From ccdf02bfdcca1807d9fe6bd1e39b0b185f81e5e6 Mon Sep 17 00:00:00 2001
From: alterego665 <824662526@qq.com>
Date: Thu, 28 Aug 2025 15:38:47 +0800
Subject: [PATCH v3 2/2] Improve read_local_xlog_page_guts by replacing polling
 with latch-based waiting

Replace inefficient polling loops in read_local_xlog_page_guts with latch-based waiting
when WAL data is not yet available.  This eliminates CPU-intensive busy waiting and improves
responsiveness by waking processes immediately when their target LSN becomes available.
---
 src/backend/access/transam/xlog.c             | 18 ++++
 src/backend/access/transam/xlogutils.c        | 48 ++++++++--
 src/backend/access/transam/xlogwait.c         | 93 ++++++++++++++++---
 src/backend/replication/walsender.c           |  4 -
 .../utils/activity/wait_event_names.txt       |  1 +
 src/include/access/xlogwait.h                 |  1 +
 6 files changed, 142 insertions(+), 23 deletions(-)

diff --git a/src/backend/access/transam/xlog.c b/src/backend/access/transam/xlog.c
index f5257dfa689..4af8f22f166 100644
--- a/src/backend/access/transam/xlog.c
+++ b/src/backend/access/transam/xlog.c
@@ -2913,6 +2913,15 @@ XLogFlush(XLogRecPtr record)
 	/* wake up walsenders now that we've released heavily contended locks */
 	WalSndWakeupProcessRequests(true, !RecoveryInProgress());
 
+	/*
+	 * If we flushed an LSN that someone was waiting for then walk
+	 * over the shared memory array and set latches to notify the
+	 * waiters.
+	 */
+	if (waitLSNState &&
+		(LogwrtResult.Flush >= pg_atomic_read_u64(&waitLSNState->minWaitedLSN)))
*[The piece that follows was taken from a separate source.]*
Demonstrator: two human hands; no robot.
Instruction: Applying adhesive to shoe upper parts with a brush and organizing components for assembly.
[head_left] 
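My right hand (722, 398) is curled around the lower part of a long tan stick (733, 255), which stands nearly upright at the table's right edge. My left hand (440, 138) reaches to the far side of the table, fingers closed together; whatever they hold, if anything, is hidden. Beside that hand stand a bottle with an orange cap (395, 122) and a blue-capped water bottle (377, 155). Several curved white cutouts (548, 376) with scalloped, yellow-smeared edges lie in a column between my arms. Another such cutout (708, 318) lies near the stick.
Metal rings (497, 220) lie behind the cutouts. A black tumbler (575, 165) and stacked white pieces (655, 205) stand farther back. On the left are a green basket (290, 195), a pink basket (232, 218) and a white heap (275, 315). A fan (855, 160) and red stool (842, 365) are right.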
+		WaitLSNWakeup(LogwrtResult.Flush);
+
 	/*
 	 * If we still haven't flushed to the request point then we have a
 	 * problem; most likely, the requested flush point is past end of XLOG.
@@ -3088,6 +3097,15 @@ XLogBackgroundFlush(void)
 	/* wake up walsenders now that we've released heavily contended locks */
 	WalSndWakeupProcessRequests(true, !RecoveryInProgress());
 
+	/*
+	 * If we flushed an LSN that someone was waiting for then walk
+	 * over the shared memory array and set latches to notify the
+	 * waiters.
+	 */
+	if (waitLSNState &&
+		(LogwrtResult.Flush >= pg_atomic_read_u64(&waitLSNState->minWaitedLSN)))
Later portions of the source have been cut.